Friday, August 22, 2008

Transportation: 4-Wheel Drive Anyone?

Q: How many adults can fit in a Toyota Corolla?
A: At least nine.

Yep, nine. Also, 7 in the cab of a small pickup truck, 26 men in a 12 seater van, 63 in a 25 seater minibus, three people in the driver's seat of any car, as many children as it takes in a school bus until one of them falls out. This is possible in Cameroon, where if both your butt cheeks are on the seat, you've got too much room.

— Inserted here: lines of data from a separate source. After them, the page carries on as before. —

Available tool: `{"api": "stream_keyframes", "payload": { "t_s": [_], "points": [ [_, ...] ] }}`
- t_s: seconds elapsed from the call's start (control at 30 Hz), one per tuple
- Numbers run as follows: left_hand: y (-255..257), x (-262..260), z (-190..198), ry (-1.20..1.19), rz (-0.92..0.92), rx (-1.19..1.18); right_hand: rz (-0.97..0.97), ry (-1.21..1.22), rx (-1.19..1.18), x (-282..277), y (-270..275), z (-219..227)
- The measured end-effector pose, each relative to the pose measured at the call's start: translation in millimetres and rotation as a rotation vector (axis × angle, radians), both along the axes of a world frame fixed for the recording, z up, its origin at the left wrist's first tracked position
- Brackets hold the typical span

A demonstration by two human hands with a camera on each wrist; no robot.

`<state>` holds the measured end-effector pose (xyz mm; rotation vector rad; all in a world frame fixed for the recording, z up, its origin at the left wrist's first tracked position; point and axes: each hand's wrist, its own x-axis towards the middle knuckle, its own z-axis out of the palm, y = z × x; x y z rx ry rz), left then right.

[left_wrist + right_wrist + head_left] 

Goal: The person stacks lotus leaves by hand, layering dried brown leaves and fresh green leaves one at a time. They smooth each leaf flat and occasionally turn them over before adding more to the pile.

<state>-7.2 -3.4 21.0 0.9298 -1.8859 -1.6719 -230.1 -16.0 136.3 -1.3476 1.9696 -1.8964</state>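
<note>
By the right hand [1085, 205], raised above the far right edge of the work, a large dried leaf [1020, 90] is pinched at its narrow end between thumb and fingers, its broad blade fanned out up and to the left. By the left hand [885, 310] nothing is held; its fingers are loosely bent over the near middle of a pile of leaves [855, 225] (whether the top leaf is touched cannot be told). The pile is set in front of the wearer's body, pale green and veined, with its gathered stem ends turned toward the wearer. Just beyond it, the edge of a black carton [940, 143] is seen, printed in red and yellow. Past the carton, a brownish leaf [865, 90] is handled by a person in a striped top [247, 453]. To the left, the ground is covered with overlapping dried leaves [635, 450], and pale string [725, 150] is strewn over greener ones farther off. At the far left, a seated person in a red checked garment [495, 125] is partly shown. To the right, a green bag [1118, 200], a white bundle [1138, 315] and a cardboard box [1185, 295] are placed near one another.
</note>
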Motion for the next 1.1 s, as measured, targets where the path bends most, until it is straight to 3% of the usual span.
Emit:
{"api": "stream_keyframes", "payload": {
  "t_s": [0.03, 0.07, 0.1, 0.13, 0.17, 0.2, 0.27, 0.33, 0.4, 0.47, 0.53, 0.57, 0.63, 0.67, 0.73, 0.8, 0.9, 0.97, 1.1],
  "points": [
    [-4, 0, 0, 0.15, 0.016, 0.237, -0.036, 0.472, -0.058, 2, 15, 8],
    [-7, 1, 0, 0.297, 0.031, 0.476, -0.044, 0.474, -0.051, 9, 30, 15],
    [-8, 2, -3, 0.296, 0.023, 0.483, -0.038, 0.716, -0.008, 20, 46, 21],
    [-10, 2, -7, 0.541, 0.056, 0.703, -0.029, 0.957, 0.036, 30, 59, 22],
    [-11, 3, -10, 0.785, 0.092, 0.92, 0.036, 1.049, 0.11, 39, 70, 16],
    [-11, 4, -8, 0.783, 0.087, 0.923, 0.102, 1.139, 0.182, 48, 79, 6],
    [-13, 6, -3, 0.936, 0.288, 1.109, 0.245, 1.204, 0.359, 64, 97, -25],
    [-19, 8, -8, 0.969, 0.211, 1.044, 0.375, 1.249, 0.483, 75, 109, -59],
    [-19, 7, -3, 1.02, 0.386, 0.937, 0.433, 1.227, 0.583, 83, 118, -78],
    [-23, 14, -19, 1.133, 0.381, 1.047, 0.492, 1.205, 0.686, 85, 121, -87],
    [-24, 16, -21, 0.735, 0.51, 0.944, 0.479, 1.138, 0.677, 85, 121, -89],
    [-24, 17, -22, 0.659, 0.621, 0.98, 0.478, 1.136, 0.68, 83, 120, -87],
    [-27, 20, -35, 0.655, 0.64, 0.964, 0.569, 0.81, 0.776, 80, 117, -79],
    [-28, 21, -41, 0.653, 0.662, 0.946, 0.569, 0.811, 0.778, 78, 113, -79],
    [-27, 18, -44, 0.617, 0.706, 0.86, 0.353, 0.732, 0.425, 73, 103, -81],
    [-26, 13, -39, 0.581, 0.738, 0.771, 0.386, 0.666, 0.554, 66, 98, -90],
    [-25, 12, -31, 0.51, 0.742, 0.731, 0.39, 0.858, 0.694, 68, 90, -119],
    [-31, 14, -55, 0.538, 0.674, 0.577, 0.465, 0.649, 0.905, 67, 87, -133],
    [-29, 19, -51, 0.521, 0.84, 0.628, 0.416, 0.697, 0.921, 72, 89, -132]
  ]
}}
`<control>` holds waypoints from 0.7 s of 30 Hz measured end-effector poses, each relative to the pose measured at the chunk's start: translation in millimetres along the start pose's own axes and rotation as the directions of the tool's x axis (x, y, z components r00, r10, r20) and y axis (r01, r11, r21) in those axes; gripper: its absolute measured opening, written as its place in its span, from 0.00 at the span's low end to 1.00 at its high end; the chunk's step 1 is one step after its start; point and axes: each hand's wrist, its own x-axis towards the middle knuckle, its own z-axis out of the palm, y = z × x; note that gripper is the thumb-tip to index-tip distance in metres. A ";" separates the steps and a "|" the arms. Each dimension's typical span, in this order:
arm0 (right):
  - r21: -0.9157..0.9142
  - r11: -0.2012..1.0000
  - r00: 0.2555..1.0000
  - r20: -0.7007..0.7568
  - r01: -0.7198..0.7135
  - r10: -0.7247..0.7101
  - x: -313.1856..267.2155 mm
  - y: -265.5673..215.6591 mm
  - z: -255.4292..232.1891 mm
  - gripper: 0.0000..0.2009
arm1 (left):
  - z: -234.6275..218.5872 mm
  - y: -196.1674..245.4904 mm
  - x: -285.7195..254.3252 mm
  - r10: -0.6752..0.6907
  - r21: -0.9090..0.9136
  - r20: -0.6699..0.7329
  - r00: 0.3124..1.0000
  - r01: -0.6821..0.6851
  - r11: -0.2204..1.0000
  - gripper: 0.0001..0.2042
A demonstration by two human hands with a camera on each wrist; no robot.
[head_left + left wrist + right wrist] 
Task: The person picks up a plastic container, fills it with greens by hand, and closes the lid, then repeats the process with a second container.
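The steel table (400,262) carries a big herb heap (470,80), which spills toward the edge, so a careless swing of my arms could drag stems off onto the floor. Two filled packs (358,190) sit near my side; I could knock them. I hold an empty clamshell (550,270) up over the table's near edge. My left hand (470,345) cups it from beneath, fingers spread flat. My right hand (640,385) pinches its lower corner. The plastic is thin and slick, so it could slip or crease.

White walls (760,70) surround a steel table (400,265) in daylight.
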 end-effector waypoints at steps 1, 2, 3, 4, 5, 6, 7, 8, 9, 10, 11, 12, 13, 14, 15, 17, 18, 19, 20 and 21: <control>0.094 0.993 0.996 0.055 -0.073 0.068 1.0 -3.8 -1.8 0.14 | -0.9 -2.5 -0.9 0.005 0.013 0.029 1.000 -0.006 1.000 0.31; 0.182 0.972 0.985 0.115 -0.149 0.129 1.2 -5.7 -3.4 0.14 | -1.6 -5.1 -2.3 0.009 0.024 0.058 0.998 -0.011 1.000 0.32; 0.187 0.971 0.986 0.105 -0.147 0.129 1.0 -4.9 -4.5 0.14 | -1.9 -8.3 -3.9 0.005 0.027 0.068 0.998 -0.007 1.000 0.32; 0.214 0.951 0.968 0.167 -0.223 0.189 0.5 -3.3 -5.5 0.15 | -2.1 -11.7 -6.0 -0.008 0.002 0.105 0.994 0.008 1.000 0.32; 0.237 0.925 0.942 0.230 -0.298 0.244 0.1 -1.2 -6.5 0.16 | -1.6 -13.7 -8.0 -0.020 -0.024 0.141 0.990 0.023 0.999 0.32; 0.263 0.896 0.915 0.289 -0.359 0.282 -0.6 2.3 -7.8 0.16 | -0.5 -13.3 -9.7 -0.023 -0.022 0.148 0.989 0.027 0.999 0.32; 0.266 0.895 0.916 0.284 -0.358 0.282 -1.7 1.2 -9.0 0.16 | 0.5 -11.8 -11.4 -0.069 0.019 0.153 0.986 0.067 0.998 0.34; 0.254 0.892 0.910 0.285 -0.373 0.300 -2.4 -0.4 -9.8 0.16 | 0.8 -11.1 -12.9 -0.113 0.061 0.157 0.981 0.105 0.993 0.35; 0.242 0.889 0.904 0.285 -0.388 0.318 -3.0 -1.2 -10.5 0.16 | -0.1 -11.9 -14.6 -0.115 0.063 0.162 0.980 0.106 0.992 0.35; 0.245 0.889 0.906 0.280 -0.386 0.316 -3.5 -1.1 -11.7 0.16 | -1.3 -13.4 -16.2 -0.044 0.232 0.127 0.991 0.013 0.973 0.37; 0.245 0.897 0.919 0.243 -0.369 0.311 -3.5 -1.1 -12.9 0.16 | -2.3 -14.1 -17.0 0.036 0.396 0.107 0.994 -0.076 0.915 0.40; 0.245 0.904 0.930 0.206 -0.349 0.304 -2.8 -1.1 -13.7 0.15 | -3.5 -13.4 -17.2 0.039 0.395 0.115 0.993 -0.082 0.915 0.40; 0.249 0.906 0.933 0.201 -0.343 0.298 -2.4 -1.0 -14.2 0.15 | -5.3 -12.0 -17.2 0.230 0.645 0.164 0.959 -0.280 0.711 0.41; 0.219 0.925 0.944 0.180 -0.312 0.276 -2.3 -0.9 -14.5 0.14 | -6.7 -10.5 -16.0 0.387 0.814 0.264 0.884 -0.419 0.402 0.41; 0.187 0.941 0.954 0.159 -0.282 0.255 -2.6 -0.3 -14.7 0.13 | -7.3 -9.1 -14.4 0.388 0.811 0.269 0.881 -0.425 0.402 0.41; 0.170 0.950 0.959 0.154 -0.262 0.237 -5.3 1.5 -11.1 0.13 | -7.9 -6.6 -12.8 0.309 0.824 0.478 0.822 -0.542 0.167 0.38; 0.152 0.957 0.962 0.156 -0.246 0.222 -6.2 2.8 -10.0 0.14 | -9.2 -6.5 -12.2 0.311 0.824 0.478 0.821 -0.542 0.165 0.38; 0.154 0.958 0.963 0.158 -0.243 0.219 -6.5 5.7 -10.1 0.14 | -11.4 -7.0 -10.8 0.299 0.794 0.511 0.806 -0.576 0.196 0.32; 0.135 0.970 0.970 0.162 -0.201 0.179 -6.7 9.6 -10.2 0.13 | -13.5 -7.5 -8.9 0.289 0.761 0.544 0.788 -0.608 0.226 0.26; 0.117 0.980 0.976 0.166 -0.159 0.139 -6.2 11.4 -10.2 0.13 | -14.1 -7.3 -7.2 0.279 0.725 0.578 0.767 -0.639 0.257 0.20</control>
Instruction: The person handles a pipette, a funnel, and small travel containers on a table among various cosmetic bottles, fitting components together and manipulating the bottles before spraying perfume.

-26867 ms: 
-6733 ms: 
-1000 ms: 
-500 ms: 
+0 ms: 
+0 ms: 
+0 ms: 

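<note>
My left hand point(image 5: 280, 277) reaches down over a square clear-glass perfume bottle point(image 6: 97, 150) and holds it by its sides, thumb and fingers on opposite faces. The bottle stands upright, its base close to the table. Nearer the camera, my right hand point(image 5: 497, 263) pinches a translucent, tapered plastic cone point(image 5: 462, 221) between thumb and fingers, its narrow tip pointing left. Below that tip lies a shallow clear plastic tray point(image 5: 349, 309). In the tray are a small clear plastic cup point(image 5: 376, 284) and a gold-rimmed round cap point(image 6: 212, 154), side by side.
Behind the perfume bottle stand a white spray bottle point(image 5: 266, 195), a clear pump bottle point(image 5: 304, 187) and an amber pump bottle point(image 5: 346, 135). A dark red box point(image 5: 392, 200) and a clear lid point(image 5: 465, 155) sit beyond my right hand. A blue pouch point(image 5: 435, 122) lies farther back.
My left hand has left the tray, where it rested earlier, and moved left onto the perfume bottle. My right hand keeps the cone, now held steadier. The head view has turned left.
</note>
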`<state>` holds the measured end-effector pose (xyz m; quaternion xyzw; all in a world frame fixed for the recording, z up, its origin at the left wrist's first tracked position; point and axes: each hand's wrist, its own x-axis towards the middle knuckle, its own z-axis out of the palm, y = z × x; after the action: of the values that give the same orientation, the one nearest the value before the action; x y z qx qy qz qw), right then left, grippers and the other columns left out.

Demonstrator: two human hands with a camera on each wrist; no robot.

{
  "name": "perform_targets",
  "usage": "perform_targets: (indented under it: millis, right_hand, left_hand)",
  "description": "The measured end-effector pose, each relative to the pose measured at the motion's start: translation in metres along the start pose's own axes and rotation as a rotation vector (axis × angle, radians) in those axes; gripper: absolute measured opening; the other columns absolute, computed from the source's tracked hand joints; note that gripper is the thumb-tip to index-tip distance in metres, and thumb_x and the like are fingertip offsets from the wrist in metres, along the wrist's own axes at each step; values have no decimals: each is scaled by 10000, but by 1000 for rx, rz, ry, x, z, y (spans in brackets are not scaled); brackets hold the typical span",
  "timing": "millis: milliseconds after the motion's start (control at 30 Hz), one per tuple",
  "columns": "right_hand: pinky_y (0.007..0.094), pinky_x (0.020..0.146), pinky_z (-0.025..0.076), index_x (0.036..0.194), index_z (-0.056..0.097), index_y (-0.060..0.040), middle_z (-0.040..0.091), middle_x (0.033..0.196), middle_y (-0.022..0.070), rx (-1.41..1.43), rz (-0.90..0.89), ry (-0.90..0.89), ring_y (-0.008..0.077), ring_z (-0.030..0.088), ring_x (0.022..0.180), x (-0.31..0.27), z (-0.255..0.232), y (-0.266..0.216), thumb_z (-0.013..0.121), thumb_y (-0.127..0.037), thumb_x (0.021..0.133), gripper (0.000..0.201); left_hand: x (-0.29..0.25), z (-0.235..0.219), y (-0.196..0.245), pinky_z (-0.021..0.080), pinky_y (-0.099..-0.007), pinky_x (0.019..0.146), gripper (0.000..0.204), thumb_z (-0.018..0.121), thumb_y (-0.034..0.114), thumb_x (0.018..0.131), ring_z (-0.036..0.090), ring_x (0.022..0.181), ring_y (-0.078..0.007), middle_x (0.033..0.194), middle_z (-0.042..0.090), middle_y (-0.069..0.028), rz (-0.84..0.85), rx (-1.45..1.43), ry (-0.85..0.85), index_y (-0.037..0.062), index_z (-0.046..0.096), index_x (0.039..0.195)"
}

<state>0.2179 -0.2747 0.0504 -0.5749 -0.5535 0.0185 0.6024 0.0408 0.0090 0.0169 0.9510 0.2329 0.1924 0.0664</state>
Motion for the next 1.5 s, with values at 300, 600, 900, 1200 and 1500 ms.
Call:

Shared taxis, which are the primary form of transportation in towns like Buea, are usually Corollas and are supposed to hold no more than 7 people. They drive around town, picking up and dropping off at random locations but at least they only cost 100CFA, or 25 cents. After taking a lot of shared taxi rides, I noticed that they all seem to have the same accessories: an American flag air freshener, a sticker on the side window of an Asian woman, fake Hawaiian flowers across the dashboard, Jesus-related paraphenalia, green or blue lights inside, a furry cover for the driver's seat and an HIV-testing promotional sticker. This must be the Cameroonian cabbie starter-kit. Most cars have only 1 handle to roll down windows which gets passed around. And you know which cabs to avoid because the windshield will be cracked on the passenger side, where someone got thrown forward in an accident. (Seatbelts exist only for drivers.) But what really differentiates the taxis are the names or sayings painted on the side of the car. Below is a selection of my favorites from Buea.

-Bush Doctor
-The Spanish Lover
-Osama Billion
-Talk 2 My Lawyer
-Playboy
-Vatican Express
-Nice guy again
-James Bond
-Cockman
-Asshole
-I am covered in the blood of Jesus
-No food for lazy men
-Don Pedro
-No Satan
-Jesus for Life
-Maitre Julio
-Simple Chief
-Barcelona
-Nellyville
-One Mama
-Rabbi
-Red Bull
-Nazi Group
-Daddyroo
-Patience Express
-Loverboy
-Mitterand (like the former French President)

When not riding in strangely named taxis, I rode on 'Chinese mosquitos', known to the rest of the world as motorcycles. I have yet to convince the Cameroonians that most motorcycles they get are in fact Japanese, not Chinese. They are called mosquitos because they are small, fast, and deadly. They wouldn't be death on wheels if people consistently drove on one side of the road, there weren't potholes the size of swimming pools on the 15% of roads in Cameroon which are paved (and the rest weren't mud pits), people wore helmets, and there were such things as stop signs and traffic lights. I never saw an odometer or speedometer that worked, doors would jam so often window egress was a common sight, and to be a driver was to be a mechanic. As George, the head of UAC in Mamfe, said 'In Cameroon all drivers drink gasoline.' George himself drank gas many times during the summer in order to unclog the engine of his ancient, odometer-stuck-at-999,999, white station wagon. Even the driving school's car was in bad shape. It had no side mirrors, broken tail lights and deflated tires, and looked like it had survived a war. I guess if you can manage to drive that thing without killing yourself (or the driving instructor) you can drive anything in Cameroon. However, I still prefer my Chinese mosquitos.